## Exercise description
Up to and including the line containing "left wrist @", retype each line of the listing below exactly, beginning with the first.

Given data Block Start

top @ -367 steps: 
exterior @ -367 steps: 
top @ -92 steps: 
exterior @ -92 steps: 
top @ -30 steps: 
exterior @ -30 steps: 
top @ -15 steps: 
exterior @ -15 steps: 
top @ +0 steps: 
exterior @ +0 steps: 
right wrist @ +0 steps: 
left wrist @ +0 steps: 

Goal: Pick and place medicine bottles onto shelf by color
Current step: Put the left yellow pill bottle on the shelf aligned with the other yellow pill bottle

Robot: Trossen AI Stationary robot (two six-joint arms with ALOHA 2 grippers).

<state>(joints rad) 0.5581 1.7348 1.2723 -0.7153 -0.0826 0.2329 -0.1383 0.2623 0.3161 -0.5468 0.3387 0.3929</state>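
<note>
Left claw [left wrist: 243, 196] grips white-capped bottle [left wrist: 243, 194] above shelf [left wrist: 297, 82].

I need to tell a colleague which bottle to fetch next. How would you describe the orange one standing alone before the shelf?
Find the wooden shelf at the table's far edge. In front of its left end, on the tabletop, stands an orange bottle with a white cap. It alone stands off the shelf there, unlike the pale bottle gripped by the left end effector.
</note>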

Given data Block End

## Result
top @ -367 steps: 
exterior @ -367 steps: 
top @ -92 steps: 
exterior @ -92 steps: 
top @ -30 steps: 
exterior @ -30 steps: 
top @ -15 steps: 
exterior @ -15 steps: 
top @ +0 steps: 
exterior @ +0 steps: 
right wrist @ +0 steps: 
left wrist @ +0 steps: 

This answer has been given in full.